### WORK REQUIRED:
Would you print out all of the data exactly and keep the pictures out of it?

== DATA SEGMENT ==

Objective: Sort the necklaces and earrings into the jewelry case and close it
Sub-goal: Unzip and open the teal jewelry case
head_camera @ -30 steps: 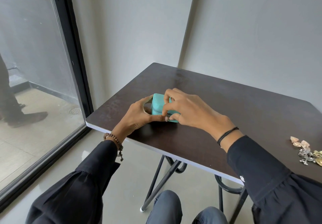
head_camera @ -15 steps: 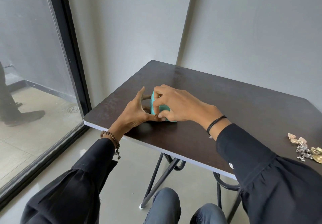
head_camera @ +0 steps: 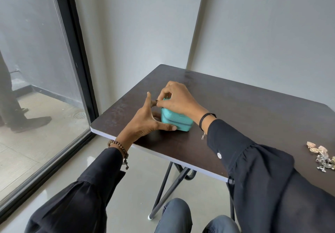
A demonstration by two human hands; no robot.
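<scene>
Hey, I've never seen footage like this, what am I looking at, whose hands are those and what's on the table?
No machine here: a person wears a camera on the head, looking down at their own hands. The left hand steadies a small teal jewelry case on the dark table, thumb flat against its front. The right hand pinches a small dark thing at the case's far corner, probably the zip pull. The case looks closed. A heap of loose jewelry lies at the table's right edge.
</scene>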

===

### EXERCISE ANSWER:
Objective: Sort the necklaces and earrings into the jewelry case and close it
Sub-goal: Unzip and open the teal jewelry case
head_camera @ -30 steps: 
head_camera @ -15 steps: 
head_camera @ +0 steps: 
A demonstration by two human hands; no robot.
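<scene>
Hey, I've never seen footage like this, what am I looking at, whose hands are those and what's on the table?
No machine here: a person wears a camera on the head, looking down at their own hands. The left hand steadies a small teal jewelry case on the dark table, thumb flat against its front. The right hand pinches a small dark thing at the case's far corner, probably the zip pull. The case looks closed. A heap of loose jewelry lies at the table's right edge.
</scene>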

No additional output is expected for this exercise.